Which had me skittering to my feet as fast as I could. I knew what that particular algae was and didn’t want to get any closer to it than I already had. As it was I had an overwhelming urge to throw up and start drinking bleach to disinfect every inch of my body.
I was home. In Toronto, Canada.
To be exact, on a beach near Parkdale—one of the smaller neighborhoods in the city. And when I say beach don’t think about Florida white sand and Bermuda blue oceans, think of a foot or two of gravelly dirty sand that leads into thin grass and then to parkland. Canada didn’t have a lot of great scenic beaches, but you made the best of what you had. Which also included many days where the beaches were closed due to too much E. coli wandering up from the lake and turning the water into a biological terror for those brave enough to go out for a swim. There was a reason why public swimming pools were always full on the hottest days and the beaches empty.

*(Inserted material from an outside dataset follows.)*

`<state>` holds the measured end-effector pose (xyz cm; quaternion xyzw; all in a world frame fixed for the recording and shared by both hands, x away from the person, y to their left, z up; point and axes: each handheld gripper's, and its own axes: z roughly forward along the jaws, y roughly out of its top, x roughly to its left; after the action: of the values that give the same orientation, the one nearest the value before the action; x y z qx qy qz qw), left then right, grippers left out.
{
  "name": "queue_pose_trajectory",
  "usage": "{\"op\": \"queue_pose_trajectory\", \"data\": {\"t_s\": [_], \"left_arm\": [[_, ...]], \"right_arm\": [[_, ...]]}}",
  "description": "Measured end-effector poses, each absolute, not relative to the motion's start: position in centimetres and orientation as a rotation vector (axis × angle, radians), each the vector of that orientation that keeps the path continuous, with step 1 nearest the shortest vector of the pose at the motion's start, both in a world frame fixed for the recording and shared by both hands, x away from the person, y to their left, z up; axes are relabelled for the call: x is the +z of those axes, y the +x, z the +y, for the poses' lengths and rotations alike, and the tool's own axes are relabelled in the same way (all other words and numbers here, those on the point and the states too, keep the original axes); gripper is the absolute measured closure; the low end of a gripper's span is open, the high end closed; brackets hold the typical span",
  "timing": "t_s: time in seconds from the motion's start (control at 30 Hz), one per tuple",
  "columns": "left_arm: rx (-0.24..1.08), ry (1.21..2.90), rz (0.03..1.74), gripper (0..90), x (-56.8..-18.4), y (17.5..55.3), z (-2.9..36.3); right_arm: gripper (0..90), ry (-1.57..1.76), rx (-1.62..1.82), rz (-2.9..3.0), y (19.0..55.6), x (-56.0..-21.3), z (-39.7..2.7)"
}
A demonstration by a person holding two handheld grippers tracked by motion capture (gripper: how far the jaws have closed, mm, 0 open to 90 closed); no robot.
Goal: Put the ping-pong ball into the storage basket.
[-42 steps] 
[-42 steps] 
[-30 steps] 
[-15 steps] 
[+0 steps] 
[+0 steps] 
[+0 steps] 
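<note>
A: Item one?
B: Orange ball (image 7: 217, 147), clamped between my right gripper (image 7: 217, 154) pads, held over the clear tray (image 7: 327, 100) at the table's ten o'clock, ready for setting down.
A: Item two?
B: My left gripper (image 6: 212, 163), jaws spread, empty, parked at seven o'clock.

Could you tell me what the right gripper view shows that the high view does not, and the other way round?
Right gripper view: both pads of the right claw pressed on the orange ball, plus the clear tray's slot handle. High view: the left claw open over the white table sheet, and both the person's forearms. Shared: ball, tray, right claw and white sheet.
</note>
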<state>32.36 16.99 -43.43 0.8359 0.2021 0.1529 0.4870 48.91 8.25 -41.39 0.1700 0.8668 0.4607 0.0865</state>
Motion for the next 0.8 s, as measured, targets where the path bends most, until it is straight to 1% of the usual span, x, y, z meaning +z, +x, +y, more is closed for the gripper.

Shaking my head, I forced the last of the lake water from my ponytail and looked around. It was about dawn and I was miles away from the explosion, probably auto-routed in my near unconscious state after the shock wave had hit. Darned lucky too. I wasn’t usually that good at surfing the waves, as it were.
My sneakers were soaked where they had been dragging in the water, and my feet felt like two dead fish. Squishing with every step, I made my way to the path and then up to the street corner only a few minutes from the lakeshore.
Mike was dead. Of that there was no doubt. He had told me once about the possibility of him having to overload his suit, but I hadn’t really paid much attention.
“It’ll have to be something bad,” he’d mumbled into the pillow as I watched the images on television. It was a rematch of Ace versus Downtown Brown, and I was curious to see if the Agency would change their mind and let Brown win this time. It was a long shot, but there was always a chance…
“Why would you do that?” I glanced at the set, stealing more of the sheets away from him with a twist of my body. “It’s always fixed.”
His cool blue eyes caught mine, grabbed them and held them. “Never take any of this for granted. Me, you, this…it could all change in an instant.”